会場には2つのチームの5,6年生が2週間かけて描いた、戦国時代の勇壮で崇高な日本のイメージを屏風に見立てた「巨大壁画」が掲げられた。所々に幟も掲げられ戦国ムードを演出した。2階観客席は我が子の元気溌剌とした姿を見ようと保護者で満席になった。学年の壁を取り払った1チーム約200人が2チームに分かれ、自分たちの力で競技の準備から運営まで取り組んだプロジェクト「戦国」絵巻が始まる。

照明を落とした暗い会場にほら貝が鳴り響き、スポットライトに照らされた太鼓を打つ児童の勇壮な音に合わせ、全校生徒の勇ましい掛け声が会場に轟き渡る。児童の演出係が取り組んだ『戦国』の幕開けは、ステージ上のスクリーン、古屋記念堂の天井に映し出すプロジェクションマッピング映像、児童3人によるMCのナレーションと音楽は、見ている者を徐々に戦国時代に引き込んでいく心憎い演出。
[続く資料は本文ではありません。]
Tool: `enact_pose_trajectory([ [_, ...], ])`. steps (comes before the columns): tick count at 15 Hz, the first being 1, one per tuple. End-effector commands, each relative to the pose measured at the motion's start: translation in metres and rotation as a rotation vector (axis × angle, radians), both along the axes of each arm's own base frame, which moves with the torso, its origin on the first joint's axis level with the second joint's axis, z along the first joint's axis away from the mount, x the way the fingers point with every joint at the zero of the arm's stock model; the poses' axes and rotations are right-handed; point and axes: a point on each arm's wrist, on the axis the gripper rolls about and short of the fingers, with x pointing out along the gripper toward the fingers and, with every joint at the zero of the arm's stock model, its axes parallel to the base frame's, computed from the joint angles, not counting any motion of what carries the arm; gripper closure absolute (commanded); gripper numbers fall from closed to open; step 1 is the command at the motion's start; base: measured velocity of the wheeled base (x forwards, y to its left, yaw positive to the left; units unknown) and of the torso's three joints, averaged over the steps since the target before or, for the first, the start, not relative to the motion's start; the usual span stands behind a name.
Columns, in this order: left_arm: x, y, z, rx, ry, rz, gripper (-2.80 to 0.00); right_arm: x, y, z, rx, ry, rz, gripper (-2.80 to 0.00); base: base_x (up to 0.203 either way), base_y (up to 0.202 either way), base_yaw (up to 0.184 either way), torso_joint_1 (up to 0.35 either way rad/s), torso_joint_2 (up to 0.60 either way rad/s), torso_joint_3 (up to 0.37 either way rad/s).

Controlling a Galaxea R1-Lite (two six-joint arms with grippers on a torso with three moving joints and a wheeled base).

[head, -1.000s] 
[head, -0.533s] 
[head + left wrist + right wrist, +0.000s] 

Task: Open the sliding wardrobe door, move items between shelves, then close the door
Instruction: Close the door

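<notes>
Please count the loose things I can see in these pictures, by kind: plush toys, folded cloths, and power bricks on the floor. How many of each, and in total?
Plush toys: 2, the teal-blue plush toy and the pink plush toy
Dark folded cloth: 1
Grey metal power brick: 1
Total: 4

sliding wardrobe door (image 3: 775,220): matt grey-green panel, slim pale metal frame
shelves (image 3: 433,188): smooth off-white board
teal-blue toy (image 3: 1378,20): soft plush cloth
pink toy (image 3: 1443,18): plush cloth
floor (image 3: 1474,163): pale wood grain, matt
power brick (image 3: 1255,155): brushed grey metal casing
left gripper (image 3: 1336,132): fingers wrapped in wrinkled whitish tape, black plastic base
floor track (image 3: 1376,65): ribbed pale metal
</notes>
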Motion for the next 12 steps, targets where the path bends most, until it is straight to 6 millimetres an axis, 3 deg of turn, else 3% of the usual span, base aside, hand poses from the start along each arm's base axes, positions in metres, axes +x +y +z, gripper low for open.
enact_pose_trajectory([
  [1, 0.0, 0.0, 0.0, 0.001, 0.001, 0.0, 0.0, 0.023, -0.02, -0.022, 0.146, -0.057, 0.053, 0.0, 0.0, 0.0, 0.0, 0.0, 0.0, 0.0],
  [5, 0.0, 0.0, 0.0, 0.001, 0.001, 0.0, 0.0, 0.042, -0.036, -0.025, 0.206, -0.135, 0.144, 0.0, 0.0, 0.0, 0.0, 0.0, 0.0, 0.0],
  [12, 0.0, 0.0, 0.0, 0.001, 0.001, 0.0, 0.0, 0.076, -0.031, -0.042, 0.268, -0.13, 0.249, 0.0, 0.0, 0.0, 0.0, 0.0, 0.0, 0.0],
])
次第に全校生徒による“戦さ”をイメージした「戦国絵巻『百花繚乱』」の表現運動で、会場全体を使った演舞が一挙に群雄割拠の様相を彷彿させる。競技は14種目。バトンリレー「激突!!応仁の乱」、障害物競走『下克上の世に勝機あり』、駅伝「天王山!!山崎の合戦」、応援合戦「川中島の対峙~敵に塩をおくる~」、騎馬戦「決戦!!関ヶ原~天下分け目の戦い~」、リレー『天下泰平の世へ』など戦国乱世を駆け抜けた題材を競技に還元した。子どもたちは練習の成果を精一杯体現し、協同した仲間も声を嗄らし声援をした。2週間を通して活動したプロジェクトの集大成「スポーツフェスティバル」を心からの喜びと感動で満たされていた。

“自分たちで探求してごらん”。その言葉で始まった今年の「スポーツプロジェクト」。28の候補から児童学習推進係が最終候補を8種類選び、児童係会議で『戦国』のテーマが決まった。そこから子どもらが自ら企画・立案・運営に携ったオープニングや巨大屏風(壁画)の製作。競技のルールを考え、練習に取り組んだ2週間。そこには以前と違うプロジェクトの方法があった。IBの理念の10項目(学習像)を意識した取り組みを学校側はプロジェクトと融合した。子どもたちは与えられる学習から興味・関心を取り込みながら自らが探求する学習へと自然に移行する。山梨学院小学校が培ってきたプロジェクト教育システムは、さらに進化し新たな一歩を踏み出した。来年はどんな『スポーツフェスティバル』を見せてくれるのだろうか。